**TRY IT:**
For this exercise, please reproduce the records below word for word, from the first line through the line with "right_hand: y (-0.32".
[SOURCE DATA Boundary: Start]
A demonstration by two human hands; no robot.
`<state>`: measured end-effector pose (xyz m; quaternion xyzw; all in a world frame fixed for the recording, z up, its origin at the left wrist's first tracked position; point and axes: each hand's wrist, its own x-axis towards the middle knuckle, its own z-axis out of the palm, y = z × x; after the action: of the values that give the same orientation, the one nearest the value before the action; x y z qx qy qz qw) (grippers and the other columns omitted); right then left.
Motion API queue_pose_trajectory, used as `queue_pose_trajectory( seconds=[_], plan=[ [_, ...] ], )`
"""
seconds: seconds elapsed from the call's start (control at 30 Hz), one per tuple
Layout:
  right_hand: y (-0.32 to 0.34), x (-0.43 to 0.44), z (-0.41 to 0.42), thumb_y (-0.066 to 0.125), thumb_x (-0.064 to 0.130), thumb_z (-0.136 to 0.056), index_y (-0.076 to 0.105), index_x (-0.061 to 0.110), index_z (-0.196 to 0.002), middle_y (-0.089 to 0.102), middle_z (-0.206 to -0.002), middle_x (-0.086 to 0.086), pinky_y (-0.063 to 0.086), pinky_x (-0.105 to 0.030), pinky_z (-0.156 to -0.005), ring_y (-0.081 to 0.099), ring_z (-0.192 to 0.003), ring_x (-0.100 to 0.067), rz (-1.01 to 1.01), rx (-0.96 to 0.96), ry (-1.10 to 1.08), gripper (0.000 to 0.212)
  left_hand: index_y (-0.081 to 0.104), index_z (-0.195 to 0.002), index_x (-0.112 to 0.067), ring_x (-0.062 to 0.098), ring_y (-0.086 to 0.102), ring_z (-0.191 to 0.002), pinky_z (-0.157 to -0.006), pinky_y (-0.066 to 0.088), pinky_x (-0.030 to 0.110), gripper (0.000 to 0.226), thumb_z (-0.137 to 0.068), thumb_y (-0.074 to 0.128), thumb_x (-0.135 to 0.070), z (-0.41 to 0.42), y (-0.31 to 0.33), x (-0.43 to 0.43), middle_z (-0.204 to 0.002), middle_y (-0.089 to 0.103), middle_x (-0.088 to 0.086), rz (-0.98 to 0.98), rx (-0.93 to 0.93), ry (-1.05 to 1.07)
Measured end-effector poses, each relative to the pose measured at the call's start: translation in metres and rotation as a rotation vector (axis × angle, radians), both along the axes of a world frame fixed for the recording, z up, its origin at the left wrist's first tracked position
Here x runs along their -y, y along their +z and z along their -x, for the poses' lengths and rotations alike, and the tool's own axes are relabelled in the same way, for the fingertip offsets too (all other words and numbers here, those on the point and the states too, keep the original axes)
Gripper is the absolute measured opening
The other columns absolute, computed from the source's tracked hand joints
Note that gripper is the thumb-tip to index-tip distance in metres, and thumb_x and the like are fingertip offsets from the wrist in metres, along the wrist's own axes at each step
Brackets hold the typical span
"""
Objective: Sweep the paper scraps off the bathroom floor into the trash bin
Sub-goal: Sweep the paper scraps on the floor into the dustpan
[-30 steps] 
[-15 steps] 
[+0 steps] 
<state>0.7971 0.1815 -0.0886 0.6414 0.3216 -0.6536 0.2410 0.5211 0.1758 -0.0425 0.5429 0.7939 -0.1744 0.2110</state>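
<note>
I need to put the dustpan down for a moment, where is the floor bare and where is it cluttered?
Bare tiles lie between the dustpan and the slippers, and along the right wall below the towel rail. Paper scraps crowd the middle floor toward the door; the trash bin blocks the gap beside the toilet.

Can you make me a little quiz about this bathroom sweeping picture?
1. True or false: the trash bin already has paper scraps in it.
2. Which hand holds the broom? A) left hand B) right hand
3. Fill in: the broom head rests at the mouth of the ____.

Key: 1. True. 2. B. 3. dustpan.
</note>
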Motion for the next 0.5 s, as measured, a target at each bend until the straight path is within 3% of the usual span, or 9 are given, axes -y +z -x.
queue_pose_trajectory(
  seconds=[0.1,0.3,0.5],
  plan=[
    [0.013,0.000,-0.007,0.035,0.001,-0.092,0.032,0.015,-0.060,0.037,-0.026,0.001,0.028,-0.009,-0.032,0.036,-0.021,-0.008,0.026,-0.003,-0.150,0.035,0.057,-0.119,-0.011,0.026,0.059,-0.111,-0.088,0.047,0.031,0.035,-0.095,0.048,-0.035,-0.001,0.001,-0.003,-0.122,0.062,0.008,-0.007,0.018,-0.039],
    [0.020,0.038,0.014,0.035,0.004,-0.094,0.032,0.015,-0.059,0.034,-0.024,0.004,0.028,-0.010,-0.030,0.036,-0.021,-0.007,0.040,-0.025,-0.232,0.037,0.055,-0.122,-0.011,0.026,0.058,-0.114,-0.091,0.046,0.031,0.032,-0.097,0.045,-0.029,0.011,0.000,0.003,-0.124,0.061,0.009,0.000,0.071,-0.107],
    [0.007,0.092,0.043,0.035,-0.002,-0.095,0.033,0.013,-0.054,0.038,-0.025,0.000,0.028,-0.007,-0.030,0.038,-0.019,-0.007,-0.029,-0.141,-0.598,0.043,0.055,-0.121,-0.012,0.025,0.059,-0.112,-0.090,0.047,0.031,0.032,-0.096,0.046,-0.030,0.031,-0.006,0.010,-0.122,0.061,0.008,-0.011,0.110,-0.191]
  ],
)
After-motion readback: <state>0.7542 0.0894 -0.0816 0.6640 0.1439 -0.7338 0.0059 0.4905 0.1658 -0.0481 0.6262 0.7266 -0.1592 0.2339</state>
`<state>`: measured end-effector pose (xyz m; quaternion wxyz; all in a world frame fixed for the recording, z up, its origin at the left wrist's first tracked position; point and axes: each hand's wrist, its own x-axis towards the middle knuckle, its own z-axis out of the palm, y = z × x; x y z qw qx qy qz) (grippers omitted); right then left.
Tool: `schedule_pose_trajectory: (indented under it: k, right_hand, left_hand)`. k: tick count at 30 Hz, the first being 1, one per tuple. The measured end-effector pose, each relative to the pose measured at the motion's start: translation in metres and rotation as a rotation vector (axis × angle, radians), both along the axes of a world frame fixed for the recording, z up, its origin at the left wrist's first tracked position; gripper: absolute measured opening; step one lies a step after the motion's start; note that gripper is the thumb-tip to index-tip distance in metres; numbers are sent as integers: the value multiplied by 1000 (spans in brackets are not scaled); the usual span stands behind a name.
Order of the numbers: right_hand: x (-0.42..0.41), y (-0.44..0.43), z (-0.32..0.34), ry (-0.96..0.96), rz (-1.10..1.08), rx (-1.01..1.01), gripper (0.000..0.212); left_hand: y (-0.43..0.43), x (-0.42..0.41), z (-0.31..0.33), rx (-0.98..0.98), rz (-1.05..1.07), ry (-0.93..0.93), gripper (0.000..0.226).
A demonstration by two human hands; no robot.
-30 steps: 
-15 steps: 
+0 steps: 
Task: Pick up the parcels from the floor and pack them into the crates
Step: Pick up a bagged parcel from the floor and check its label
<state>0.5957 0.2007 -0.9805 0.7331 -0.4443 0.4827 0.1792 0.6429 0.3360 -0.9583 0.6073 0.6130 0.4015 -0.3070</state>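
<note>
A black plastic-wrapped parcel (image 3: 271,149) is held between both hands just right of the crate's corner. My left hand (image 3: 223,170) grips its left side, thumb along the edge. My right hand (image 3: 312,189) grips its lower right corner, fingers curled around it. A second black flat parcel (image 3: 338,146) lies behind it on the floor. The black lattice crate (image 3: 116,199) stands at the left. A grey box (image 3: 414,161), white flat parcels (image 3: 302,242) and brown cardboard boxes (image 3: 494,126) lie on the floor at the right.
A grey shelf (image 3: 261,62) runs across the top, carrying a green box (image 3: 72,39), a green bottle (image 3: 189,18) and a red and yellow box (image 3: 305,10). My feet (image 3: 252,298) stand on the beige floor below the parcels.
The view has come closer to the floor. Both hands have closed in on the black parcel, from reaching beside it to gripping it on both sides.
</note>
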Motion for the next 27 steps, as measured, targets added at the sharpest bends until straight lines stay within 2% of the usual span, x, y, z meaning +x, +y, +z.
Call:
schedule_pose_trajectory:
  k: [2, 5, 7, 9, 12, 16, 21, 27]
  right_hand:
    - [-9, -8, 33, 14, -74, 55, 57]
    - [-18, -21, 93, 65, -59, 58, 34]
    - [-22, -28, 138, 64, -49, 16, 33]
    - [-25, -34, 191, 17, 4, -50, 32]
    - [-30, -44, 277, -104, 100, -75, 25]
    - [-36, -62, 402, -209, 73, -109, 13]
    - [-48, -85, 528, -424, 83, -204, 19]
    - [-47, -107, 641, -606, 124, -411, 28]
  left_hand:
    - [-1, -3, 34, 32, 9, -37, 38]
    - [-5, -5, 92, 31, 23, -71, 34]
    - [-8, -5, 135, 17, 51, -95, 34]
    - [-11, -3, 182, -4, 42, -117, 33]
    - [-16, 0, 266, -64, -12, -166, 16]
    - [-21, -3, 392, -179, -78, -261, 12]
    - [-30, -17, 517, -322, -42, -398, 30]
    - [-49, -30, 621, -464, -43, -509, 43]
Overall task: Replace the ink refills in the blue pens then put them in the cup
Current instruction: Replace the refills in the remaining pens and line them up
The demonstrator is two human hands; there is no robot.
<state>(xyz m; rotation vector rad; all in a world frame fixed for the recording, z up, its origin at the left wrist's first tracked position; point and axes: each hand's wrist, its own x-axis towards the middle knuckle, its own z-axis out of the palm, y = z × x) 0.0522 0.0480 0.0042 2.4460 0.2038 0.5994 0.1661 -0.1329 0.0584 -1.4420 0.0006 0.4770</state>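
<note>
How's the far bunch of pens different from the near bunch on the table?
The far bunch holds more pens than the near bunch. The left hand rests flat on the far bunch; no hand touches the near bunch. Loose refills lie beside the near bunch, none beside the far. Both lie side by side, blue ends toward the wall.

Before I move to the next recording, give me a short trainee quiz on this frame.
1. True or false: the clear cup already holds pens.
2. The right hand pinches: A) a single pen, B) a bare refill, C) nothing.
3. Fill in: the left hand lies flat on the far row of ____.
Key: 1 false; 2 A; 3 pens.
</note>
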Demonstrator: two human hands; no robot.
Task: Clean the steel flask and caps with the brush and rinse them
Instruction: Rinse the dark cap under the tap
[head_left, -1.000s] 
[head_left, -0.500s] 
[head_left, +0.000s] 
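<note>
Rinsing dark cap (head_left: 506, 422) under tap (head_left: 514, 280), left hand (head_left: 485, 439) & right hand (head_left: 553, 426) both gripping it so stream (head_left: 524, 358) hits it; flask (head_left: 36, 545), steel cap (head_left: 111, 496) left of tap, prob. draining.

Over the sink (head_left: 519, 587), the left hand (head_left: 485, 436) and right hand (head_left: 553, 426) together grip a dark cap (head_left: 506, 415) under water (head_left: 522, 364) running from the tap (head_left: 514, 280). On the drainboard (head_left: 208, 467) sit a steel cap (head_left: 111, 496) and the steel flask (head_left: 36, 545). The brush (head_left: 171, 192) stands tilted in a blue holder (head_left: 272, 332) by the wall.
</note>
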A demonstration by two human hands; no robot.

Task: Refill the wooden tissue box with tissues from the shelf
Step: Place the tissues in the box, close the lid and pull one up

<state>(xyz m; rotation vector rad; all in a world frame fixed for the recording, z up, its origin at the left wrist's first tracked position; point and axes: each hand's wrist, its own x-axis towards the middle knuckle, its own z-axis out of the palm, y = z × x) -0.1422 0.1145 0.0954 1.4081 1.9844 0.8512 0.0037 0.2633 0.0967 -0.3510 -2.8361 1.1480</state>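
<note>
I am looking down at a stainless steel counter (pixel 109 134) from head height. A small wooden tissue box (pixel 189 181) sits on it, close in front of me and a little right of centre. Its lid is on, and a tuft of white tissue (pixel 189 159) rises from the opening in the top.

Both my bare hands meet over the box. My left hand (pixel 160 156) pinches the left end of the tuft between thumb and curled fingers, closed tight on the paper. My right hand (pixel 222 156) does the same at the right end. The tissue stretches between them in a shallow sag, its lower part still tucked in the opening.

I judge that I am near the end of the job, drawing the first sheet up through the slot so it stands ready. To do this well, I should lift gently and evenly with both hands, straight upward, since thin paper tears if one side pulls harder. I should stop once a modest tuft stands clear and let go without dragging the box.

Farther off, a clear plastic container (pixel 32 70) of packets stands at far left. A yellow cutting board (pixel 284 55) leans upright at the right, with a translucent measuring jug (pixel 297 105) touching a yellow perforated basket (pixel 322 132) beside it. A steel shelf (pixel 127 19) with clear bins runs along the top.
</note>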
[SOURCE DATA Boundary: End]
**RESPONSE FOR THIS EXERCISE:**
A demonstration by two human hands; no robot.
`<state>`: measured end-effector pose (xyz m; quaternion xyzw; all in a world frame fixed for the recording, z up, its origin at the left wrist's first tracked position; point and axes: each hand's wrist, its own x-axis towards the middle knuckle, its own z-axis out of the palm, y = z × x; after the action: of the values that give the same orientation, the one nearest the value before the action; x y z qx qy qz qw) (grippers and the other columns omitted); right then left.
Motion API queue_pose_trajectory, used as `queue_pose_trajectory( seconds=[_], plan=[ [_, ...] ], )`
"""
seconds: seconds elapsed from the call's start (control at 30 Hz), one per tuple
Layout:
  right_hand: y (-0.32 to 0.34), x (-0.43 to 0.44), z (-0.41 to 0.42), thumb_y (-0.066 to 0.125), thumb_x (-0.064 to 0.130), thumb_z (-0.136 to 0.056), index_y (-0.076 to 0.105), index_x (-0.061 to 0.110), index_z (-0.196 to 0.002), middle_y (-0.089 to 0.102), middle_z (-0.206 to -0.002), middle_x (-0.086 to 0.086), pinky_y (-0.063 to 0.086), pinky_x (-0.105 to 0.030), pinky_z (-0.156 to -0.005), ring_y (-0.081 to 0.099), ring_z (-0.192 to 0.003), ring_x (-0.100 to 0.067), rz (-1.01 to 1.01), rx (-0.96 to 0.96), ry (-1.10 to 1.08), gripper (0.000 to 0.212)

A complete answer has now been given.